- **Work task**:
The answer must restate the listing word for word, without its images.

- **Data segment**:
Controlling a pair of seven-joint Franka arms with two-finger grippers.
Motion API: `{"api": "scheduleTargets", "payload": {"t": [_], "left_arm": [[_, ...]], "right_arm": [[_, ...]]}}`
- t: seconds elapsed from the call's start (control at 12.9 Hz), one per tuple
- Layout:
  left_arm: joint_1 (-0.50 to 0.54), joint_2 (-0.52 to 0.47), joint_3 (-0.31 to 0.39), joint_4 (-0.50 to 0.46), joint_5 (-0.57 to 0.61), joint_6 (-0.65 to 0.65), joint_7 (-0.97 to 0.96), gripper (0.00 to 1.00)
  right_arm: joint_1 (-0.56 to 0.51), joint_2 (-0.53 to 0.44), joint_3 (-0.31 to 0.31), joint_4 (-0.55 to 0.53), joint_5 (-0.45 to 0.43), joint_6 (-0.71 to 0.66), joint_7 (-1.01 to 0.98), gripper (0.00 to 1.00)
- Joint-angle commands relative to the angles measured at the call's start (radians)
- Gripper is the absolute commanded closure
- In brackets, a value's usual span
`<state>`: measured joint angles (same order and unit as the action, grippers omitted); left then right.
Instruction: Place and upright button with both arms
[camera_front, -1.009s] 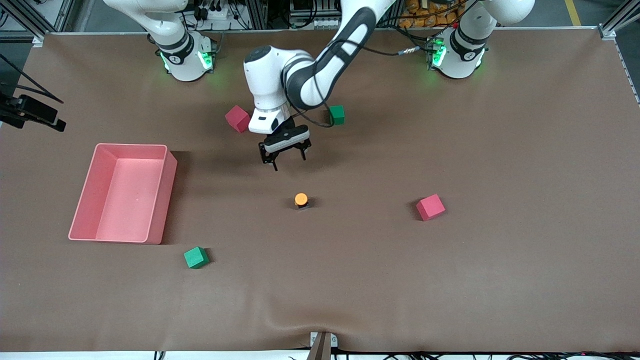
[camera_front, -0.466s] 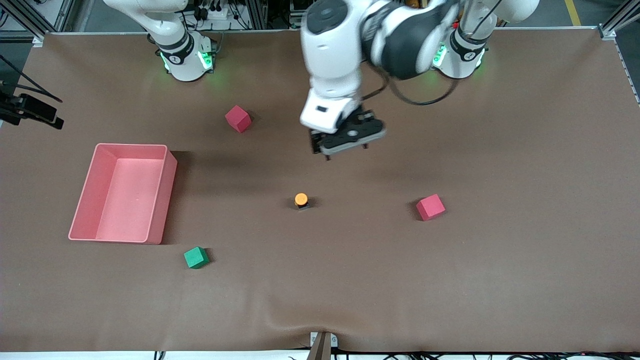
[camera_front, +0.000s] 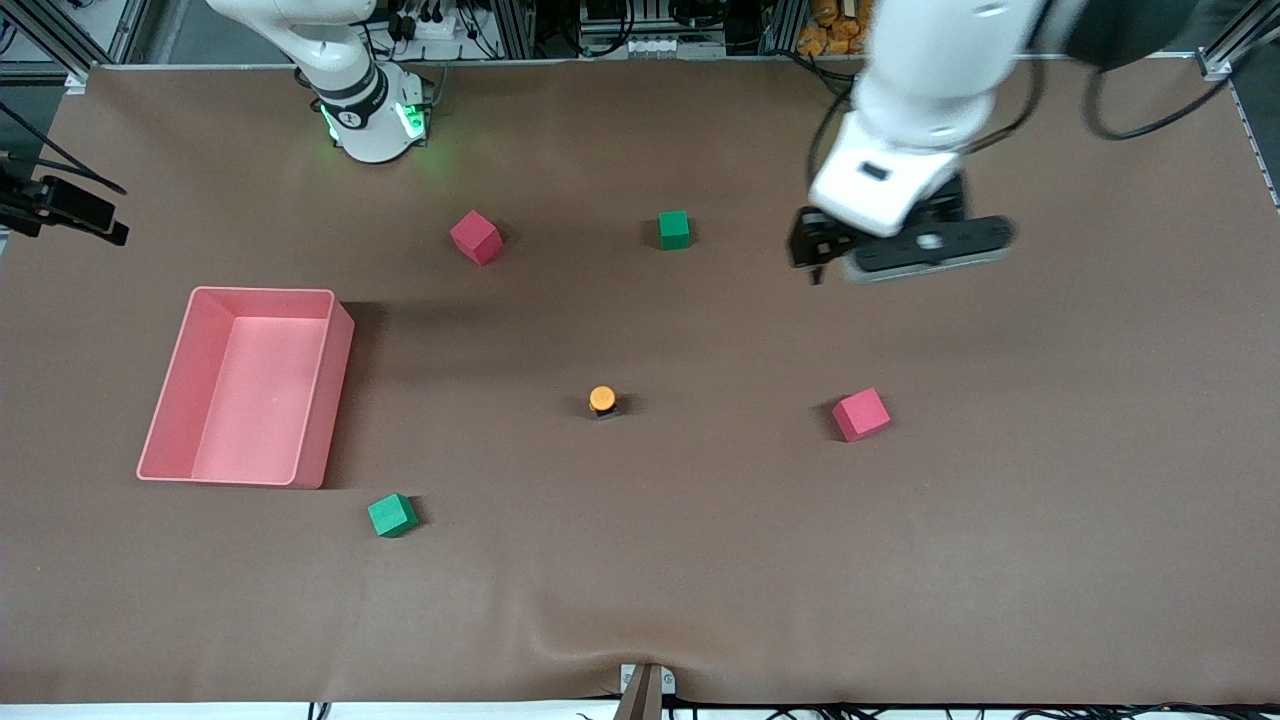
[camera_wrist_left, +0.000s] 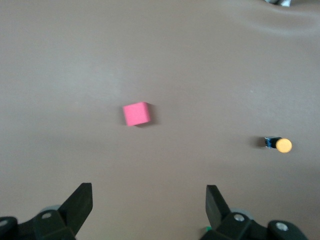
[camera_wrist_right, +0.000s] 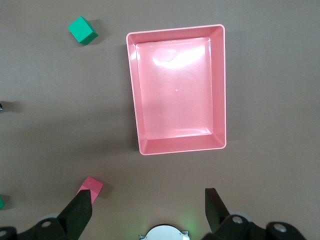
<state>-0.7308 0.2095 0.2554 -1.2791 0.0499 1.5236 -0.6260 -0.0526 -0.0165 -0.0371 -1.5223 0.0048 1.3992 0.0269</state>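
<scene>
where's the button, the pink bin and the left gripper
button (camera_front: 601, 398), front view, on its orange cap
pink bin (camera_front: 341, 390), front view, on its wall
left gripper (camera_wrist_left: 149, 200), left wrist view, midway between its open fingers

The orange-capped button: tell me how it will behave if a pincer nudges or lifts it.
The button stands cap-up on a narrow base, so a sideways nudge would probably tip it. Its round body would likely roll once down. It is smaller than the red cube, so probably light, and its curved sides may slip in a grasp.

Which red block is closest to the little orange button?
The red cube toward the left arm's end of the table, beside the button. The other red cube sits farther away, nearer the robots' bases.
</scene>
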Motion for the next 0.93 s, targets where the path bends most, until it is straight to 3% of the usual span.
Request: {"api": "scheduleTargets", "payload": {"t": [0.0, 0.31, 0.62, 0.7, 0.85], "left_arm": [[0.076, -0.061, -0.01, -0.028, -0.013, -0.01, 0.083, 0.0], [0.236, -0.13, -0.018, -0.028, -0.018, -0.069, 0.331, 0.0], [0.348, -0.166, -0.019, -0.028, -0.022, -0.106, 0.44, 0.0], [0.402, -0.17, -0.053, -0.029, -0.022, -0.106, 0.478, 0.0], [0.558, -0.174, -0.192, -0.043, -0.022, -0.106, 0.483, 0.0]], "right_arm": [[0.016, -0.02, -0.001, -0.013, -0.02, 0.014, -0.004, 0.0], [0.019, -0.02, -0.001, -0.013, -0.019, 0.02, -0.002, 0.0], [0.022, -0.02, -0.001, -0.013, -0.017, 0.03, -0.002, 0.0], [0.022, -0.02, -0.001, -0.015, -0.016, 0.029, -0.002, 0.0], [0.022, -0.02, -0.001, -0.015, -0.014, 0.032, -0.001, 0.0]]}}
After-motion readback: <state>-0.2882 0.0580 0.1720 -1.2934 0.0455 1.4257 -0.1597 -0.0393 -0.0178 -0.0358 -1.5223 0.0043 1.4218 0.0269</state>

- **Task response**:
Controlling a pair of seven-joint Franka arms with two-finger grippers.
Motion API: `{"api": "scheduleTargets", "payload": {"t": [_], "left_arm": [[_, ...]], "right_arm": [[_, ...]]}}`
- t: seconds elapsed from the call's start (control at 12.9 Hz), one per tuple
- Layout:
  left_arm: joint_1 (-0.50 to 0.54), joint_2 (-0.52 to 0.47), joint_3 (-0.31 to 0.39), joint_4 (-0.50 to 0.46), joint_5 (-0.57 to 0.61), joint_6 (-0.65 to 0.65), joint_7 (-0.97 to 0.96), gripper (0.00 to 1.00)
  right_arm: joint_1 (-0.56 to 0.51), joint_2 (-0.53 to 0.44), joint_3 (-0.31 to 0.31), joint_4 (-0.55 to 0.53), joint_5 (-0.45 to 0.43), joint_6 (-0.71 to 0.66), joint_7 (-1.01 to 0.98), gripper (0.00 to 1.00)
- Joint-angle commands relative to the angles measured at the call's start (radians)
- Gripper is the absolute commanded closure
- In brackets, a value's usual span
`<state>`: measured joint angles (same order and unit as the action, grippers omitted); left then right.
Instruction: Place and upright button with both arms
[camera_front, -1.009s] 
[camera_front, -0.466s] 
[camera_front, +0.000s] 
[camera_wrist_left, +0.000s] 
[camera_wrist_right, +0.000s] 
<state>-0.7308 0.2095 0.2554 -1.2791 0.0499 1.5236 -0.6260 -0.0526 -0.0165 -0.0371 -1.5223 0.0048 1.3992 0.0269</state>
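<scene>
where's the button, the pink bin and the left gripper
button (camera_front: 601, 398), front view, on its orange cap
pink bin (camera_front: 341, 390), front view, on its wall
left gripper (camera_wrist_left: 149, 200), left wrist view, midway between its open fingers

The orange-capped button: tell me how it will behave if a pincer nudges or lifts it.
The button stands cap-up on a narrow base, so a sideways nudge would probably tip it. Its round body would likely roll once down. It is smaller than the red cube, so probably light, and its curved sides may slip in a grasp.

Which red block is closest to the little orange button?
The red cube toward the left arm's end of the table, beside the button. The other red cube sits farther away, nearer the robots' bases.
</scene>
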Motion for the next 0.93 s, targets where the path bends most, until it is straight to 3% of the usual span.
Request: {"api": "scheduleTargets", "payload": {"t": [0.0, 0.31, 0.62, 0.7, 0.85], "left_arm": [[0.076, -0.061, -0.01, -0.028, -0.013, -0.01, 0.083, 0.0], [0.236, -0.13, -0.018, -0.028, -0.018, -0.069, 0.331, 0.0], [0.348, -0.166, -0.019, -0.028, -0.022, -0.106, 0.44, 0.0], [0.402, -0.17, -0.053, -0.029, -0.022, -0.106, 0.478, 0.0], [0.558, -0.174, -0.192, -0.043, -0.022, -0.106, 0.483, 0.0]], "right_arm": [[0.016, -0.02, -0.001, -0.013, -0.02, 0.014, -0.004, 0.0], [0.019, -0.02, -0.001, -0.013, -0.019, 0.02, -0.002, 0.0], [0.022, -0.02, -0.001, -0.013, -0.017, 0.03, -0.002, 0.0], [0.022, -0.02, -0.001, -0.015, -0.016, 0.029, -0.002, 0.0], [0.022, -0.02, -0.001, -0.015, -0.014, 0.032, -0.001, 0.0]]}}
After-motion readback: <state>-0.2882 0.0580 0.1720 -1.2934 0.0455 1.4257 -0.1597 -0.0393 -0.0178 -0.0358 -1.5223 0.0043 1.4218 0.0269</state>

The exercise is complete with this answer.